> **Problem details**
Search the records for "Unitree". Copy every line where it appears.

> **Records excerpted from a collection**
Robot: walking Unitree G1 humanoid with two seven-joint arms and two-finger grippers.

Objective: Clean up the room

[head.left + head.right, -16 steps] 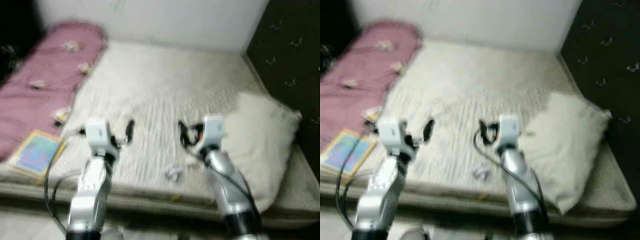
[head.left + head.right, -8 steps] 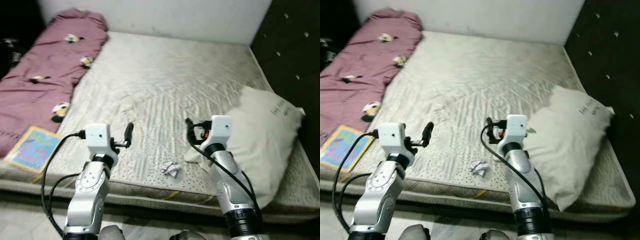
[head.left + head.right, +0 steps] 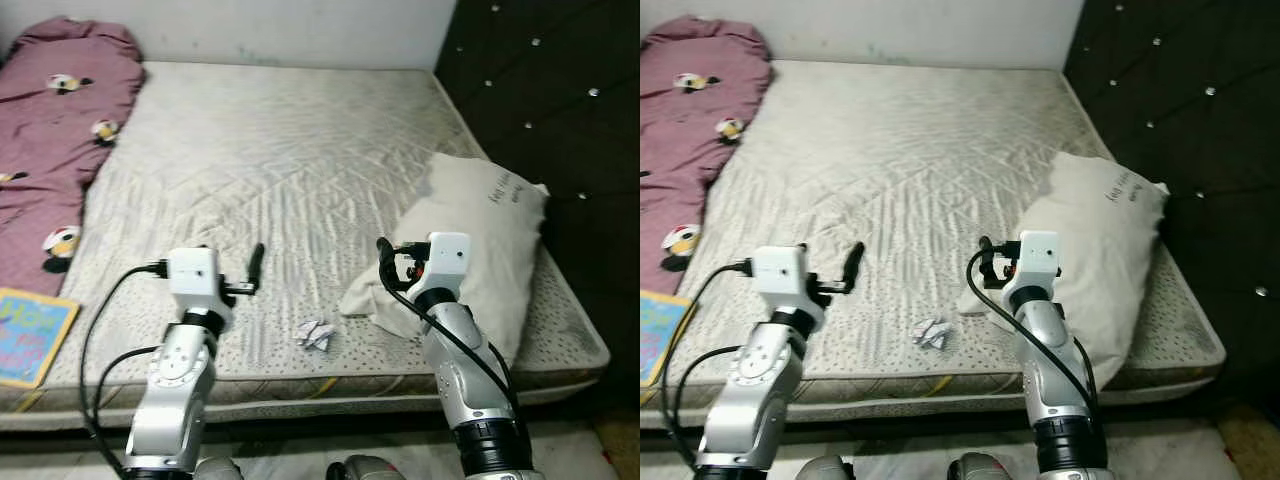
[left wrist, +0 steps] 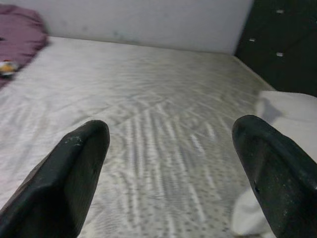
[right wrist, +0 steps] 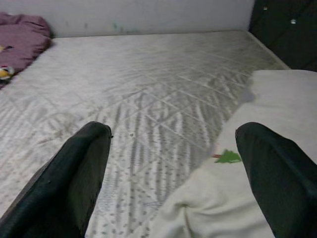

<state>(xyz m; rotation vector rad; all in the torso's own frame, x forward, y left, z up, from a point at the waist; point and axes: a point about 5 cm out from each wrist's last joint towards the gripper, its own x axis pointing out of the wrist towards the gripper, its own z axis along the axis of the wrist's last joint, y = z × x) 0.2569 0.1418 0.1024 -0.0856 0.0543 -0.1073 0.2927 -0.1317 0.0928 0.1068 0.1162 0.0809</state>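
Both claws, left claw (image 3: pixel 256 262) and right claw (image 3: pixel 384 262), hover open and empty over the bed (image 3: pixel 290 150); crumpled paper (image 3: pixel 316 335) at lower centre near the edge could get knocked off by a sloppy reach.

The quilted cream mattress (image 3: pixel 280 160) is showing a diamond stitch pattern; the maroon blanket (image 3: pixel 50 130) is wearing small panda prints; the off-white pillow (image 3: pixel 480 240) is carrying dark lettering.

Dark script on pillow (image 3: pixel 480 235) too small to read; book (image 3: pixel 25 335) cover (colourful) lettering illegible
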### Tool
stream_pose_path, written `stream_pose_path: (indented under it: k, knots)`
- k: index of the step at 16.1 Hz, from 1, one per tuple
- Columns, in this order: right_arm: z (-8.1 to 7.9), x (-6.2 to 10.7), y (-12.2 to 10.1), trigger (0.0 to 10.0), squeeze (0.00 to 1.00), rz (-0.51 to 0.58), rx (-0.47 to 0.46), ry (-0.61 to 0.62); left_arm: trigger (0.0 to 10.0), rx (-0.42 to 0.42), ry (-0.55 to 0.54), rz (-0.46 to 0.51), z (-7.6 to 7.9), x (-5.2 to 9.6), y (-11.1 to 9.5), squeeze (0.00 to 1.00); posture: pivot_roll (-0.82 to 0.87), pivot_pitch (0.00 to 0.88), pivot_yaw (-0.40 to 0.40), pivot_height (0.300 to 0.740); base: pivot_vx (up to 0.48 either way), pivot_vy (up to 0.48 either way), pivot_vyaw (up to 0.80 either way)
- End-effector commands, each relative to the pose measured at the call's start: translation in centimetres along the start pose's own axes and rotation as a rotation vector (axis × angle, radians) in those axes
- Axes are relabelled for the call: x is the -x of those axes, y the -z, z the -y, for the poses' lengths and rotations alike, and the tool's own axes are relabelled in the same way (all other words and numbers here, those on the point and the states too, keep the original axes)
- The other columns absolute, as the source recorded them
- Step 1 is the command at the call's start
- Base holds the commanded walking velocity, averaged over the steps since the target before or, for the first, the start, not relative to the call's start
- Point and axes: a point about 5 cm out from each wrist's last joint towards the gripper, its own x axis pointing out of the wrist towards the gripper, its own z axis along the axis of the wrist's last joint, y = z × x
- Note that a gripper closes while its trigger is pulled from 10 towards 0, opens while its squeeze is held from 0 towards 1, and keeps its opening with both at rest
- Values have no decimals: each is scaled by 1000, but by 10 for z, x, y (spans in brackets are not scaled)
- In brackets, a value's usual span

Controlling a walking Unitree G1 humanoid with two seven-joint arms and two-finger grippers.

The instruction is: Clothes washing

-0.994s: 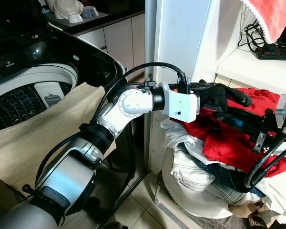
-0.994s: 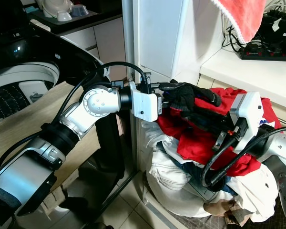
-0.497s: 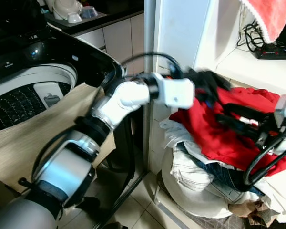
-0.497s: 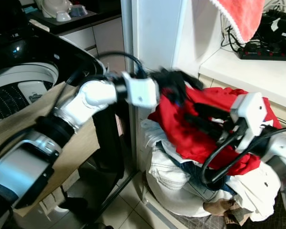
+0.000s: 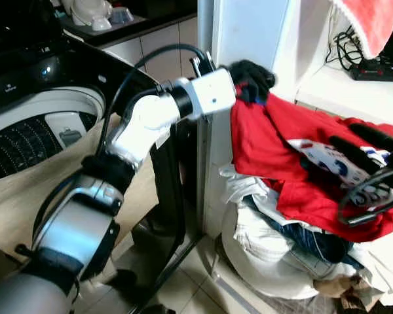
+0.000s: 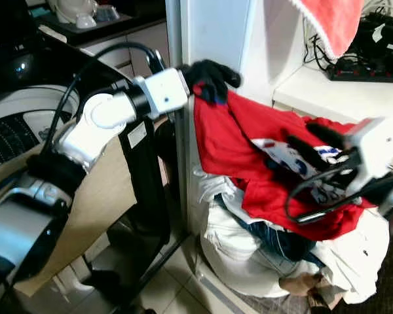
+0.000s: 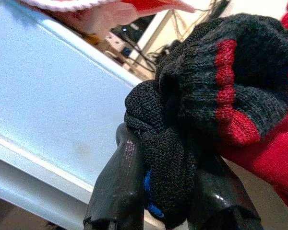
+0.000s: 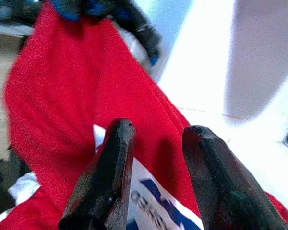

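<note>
Since a second ago our left gripper (image 5: 249,78) has risen toward the upper middle of the frame, and the red shirt (image 5: 285,154) now hangs stretched from it instead of lying bunched on the pile. We see its fingers (image 7: 120,187) closed on a dark knitted cuff (image 7: 206,110) with red stripes, with the shirt's red cloth caught alongside it. Our right gripper (image 6: 308,147) has also shifted; it sits at the right of the frame over the shirt's white printed patch (image 5: 334,163), its two fingers (image 8: 105,177) parted with nothing between them. Below the shirt, at the lower right, lies the heap of laundry (image 5: 268,242), white and denim pieces among it. At the left of the frame the washing machine (image 5: 46,124) stands open, a beige cloth (image 5: 52,190) draped over its front edge. A pink towel (image 5: 370,19) hangs at the upper right.
</note>
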Motion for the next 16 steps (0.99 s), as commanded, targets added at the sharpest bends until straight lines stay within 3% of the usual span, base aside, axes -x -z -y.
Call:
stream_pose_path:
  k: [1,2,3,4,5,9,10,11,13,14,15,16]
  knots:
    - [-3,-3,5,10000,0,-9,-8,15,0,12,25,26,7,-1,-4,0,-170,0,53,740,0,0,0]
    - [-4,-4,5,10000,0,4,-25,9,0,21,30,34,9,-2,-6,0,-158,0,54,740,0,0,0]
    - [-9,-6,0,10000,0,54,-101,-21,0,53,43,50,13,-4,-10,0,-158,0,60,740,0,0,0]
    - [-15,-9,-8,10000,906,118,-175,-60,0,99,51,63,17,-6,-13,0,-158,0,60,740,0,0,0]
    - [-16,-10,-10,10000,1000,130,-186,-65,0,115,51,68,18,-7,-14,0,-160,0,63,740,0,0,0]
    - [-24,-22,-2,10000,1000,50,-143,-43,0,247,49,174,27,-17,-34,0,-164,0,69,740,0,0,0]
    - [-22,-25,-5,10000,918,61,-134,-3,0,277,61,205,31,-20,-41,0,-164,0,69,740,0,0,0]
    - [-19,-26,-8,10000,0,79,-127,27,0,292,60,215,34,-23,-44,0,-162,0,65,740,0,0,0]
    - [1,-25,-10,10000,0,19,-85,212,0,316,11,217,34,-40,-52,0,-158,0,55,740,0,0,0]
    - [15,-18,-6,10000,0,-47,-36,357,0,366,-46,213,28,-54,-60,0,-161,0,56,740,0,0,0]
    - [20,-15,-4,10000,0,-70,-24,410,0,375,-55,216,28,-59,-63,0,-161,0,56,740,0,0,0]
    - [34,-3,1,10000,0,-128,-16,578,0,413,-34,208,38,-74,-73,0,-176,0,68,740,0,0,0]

> **Output of the exercise**
Robot: walking Unitree G1 humanoid with two seven-joint arms and two-finger grippers.
Controlling a walking Unitree G1 humanoid with two seven-joint arms and two-finger grippers.

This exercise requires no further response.